Leading price benchmarks in Europe assess diesel and jet fuel delivered between five and 25 days ahead of the assessment. That means the benchmarks began on 17 March to include deliveries after 10 April.
The absence of further cargoes will leave Europe significantly shorter of supply, since Mideast Gulf jet fuel and diesel supply usually meet around 15pc and 5pc of overall European demand respectively.
Diesel cargo premiums against front-month Ice gasoil futures have stepped up this week to around $100/t, from around $70/t at the start of the week. On the other hand, jet fuel premiums against the same futures contract have this week retreated below $500/t, from above that level last week. Jet fuel prices and premiums rallied extremely steeply earlier in the month.
European states are releasing emergency stocks to help balance markets. They will prioritise refined products over crude by a ratio of three-to-one, according to as-yet-incomplete data from the IEA If it were not for these releases, the prolonged closure of the strait of Hormuz could reduce non-emergency EU product stocks to decade-plus lows by the summer. Some governments have already taken unilateral action to support demand. Italy has temporarily cut tax on for the trucking industry, Greece has capped retail fuel margins, Slovakia has officially limited diesel purchase volumes, refiner Mol has taken a similar step privately in Slovenia.

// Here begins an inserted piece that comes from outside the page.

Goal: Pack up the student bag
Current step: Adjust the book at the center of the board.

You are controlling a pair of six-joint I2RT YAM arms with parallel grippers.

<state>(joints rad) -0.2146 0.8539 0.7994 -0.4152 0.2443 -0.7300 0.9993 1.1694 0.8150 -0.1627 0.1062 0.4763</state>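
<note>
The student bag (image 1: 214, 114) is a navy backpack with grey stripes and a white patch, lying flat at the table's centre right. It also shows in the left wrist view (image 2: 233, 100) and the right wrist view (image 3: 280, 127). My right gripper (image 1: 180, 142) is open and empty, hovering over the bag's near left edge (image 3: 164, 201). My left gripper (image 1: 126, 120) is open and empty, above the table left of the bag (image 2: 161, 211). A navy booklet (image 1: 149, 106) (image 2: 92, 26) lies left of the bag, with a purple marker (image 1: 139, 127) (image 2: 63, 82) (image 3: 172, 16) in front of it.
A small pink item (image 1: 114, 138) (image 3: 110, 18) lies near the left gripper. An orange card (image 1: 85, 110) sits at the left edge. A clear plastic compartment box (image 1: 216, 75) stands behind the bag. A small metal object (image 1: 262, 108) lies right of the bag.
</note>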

There is very little compensating supply from Middle Eastern ports outside the strait of Hormuz. Product loadings from Saudi Red Sea ports have come to 1.26mn b/d so far in March, according to Vortexa, up from 1.19mn b/d in February, and 1.04mn b/d in March 2025. This increase is negligible compared with the 5mn-6mn b/d of product exports that have stopped coming through the strait.

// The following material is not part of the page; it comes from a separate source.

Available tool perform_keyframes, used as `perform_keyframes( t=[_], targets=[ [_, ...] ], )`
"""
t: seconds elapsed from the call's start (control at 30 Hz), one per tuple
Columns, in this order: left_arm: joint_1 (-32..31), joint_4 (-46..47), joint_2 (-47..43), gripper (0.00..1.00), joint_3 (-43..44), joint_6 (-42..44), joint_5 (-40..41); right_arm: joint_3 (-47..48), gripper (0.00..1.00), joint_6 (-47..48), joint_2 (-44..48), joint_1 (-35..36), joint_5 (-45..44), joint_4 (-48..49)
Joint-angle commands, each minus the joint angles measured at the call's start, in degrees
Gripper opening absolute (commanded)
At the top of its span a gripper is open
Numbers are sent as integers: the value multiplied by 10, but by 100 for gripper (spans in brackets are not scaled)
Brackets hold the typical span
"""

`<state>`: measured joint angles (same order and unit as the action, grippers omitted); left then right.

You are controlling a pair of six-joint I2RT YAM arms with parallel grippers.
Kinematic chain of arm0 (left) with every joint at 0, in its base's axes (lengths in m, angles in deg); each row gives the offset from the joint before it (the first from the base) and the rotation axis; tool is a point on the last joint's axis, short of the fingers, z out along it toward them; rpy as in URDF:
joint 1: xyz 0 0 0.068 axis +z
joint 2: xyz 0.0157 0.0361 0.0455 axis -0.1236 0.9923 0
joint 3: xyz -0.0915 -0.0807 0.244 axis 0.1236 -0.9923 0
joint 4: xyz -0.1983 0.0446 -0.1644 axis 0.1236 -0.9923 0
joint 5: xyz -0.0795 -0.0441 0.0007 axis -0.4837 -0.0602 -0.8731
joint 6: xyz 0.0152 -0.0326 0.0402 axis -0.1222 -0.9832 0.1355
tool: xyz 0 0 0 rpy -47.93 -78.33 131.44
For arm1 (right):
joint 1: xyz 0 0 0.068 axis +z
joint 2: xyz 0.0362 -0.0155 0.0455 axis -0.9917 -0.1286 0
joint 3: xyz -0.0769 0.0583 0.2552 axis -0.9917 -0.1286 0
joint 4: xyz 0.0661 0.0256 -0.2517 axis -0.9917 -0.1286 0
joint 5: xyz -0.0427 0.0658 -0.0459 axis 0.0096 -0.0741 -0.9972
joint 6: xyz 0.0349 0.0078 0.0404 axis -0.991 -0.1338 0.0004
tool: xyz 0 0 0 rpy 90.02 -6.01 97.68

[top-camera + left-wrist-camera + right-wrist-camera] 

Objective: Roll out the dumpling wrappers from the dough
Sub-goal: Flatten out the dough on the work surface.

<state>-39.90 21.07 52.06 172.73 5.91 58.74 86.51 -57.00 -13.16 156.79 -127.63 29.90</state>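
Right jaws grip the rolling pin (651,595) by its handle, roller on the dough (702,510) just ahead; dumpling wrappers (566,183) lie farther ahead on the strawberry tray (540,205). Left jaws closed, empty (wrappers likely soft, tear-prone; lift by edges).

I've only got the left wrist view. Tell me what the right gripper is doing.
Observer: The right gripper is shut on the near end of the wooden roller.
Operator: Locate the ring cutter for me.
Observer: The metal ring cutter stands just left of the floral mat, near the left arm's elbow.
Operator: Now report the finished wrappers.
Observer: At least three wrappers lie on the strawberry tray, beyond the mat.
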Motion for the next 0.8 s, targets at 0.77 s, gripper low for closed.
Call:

There has been no increase in product loadings from Fujairah, the UAE's largest port outside the strait of Hormuz. Only around 250,000 b/d of products have loaded there so far in March, compared with around 590,000 b/d in February and 630,000 b/d in March 2025. The slowdown is probably connected with Iranian attacks. There has been a small slowdown in product loadings from Oman, outside the strait, since the war began.